Reviews

Hamerkop Remote

Hamerkop’s debut album, Remote, was inspired by Annabel Alpers’ collection of field recordings from her New Zealand homeland and travels around the world. It’s a conception that’s not immediately obvious from the three opening tracks, which are very much a continuation of her previous work with Bachelorette. This results in hazy electro-dreampop that sounds like it was recorded on cheap, vintage synths and drum machine. Pleasantly nondescript, tracks such as ‘We Can Wing’ could be Beach House if not for audio engineer Adam Cooke’s motorik drumming.

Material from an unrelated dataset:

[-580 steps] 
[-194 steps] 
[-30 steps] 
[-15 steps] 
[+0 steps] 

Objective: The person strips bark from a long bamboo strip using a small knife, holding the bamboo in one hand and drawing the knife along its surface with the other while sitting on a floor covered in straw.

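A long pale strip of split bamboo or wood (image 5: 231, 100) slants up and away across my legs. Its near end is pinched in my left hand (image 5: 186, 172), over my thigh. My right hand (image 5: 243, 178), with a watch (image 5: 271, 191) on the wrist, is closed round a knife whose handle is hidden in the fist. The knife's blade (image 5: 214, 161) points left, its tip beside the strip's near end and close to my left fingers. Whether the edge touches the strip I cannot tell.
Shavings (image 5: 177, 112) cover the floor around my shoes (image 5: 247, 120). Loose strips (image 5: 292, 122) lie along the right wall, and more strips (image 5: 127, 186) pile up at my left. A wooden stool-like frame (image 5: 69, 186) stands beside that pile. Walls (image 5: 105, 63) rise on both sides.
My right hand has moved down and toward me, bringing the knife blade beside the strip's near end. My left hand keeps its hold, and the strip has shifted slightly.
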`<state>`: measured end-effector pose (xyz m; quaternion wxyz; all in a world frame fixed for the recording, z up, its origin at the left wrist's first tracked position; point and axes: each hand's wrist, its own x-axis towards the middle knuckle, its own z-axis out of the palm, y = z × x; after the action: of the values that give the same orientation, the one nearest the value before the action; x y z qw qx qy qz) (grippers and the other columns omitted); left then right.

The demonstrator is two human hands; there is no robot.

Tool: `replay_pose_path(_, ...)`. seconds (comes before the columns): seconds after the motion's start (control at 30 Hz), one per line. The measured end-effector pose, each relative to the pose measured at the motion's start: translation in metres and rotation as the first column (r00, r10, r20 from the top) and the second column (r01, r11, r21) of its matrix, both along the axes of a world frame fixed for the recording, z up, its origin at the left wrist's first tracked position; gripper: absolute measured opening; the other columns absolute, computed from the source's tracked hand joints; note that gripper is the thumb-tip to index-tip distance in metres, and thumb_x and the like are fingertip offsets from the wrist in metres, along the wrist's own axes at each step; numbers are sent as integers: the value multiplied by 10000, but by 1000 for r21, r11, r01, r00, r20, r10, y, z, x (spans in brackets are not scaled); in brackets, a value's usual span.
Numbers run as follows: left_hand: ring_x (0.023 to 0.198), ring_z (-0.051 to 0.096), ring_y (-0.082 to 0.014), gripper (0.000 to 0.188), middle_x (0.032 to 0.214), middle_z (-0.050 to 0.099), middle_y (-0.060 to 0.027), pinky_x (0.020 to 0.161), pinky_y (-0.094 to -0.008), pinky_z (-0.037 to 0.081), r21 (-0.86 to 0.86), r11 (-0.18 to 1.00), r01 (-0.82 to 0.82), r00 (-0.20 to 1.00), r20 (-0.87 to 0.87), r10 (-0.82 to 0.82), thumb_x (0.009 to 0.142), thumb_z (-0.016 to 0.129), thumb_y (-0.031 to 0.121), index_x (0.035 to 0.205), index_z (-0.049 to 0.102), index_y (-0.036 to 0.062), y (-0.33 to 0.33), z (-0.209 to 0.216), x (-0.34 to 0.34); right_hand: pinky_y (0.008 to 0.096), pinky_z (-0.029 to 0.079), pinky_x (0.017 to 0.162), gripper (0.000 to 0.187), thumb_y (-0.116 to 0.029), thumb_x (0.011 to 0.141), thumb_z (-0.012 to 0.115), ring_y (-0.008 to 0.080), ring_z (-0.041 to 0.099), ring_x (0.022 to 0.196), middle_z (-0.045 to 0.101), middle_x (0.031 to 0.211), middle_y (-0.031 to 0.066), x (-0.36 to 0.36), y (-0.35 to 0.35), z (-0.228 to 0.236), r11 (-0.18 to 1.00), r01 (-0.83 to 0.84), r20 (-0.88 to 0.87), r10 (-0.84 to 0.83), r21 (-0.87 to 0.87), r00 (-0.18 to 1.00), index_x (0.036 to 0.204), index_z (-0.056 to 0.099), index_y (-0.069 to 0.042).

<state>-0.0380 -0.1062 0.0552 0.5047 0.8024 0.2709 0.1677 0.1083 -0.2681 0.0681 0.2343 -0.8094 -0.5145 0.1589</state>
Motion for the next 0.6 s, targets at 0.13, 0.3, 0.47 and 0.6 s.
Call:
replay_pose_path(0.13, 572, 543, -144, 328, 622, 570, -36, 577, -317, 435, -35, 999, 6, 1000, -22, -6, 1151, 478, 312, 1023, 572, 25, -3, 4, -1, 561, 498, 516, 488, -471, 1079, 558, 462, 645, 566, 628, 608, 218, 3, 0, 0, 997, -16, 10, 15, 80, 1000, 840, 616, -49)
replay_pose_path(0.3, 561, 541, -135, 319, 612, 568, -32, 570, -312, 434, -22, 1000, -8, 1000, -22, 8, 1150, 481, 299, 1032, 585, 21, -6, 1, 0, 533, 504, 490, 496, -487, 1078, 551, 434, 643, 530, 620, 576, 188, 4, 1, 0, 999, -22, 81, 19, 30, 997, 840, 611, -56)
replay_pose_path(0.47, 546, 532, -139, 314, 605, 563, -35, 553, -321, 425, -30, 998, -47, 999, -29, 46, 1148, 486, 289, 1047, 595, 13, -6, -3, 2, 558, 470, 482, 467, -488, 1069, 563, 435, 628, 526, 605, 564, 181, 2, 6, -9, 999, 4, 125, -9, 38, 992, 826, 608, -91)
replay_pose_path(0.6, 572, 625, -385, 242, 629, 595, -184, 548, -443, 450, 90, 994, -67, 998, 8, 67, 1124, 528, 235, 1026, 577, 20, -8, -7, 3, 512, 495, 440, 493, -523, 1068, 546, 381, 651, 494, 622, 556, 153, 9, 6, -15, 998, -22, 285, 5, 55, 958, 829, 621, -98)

Things get more interesting when Alpers and Cooke shift their energies towards psych-folktronica. Here the tracks are layered and looped with floating vocals and shimmering synths that pan from speaker to speaker. Interwoven throughout is the burble of conversation and the crackle of a bonfire, most notably on ‘TINY’ and ‘Mourning Bells’.

These field sounds help to give the Baltimore-based pair a sense of place and mood, be that the drifting fug of Clear Horizon on the title track or the slightly eastern feel to ‘Polisher’. At its best when it fuses these samples with the pop sensibility of Alpers’ early work, Remote tends towards sonic wallpaper when it doesn’t get the balance right.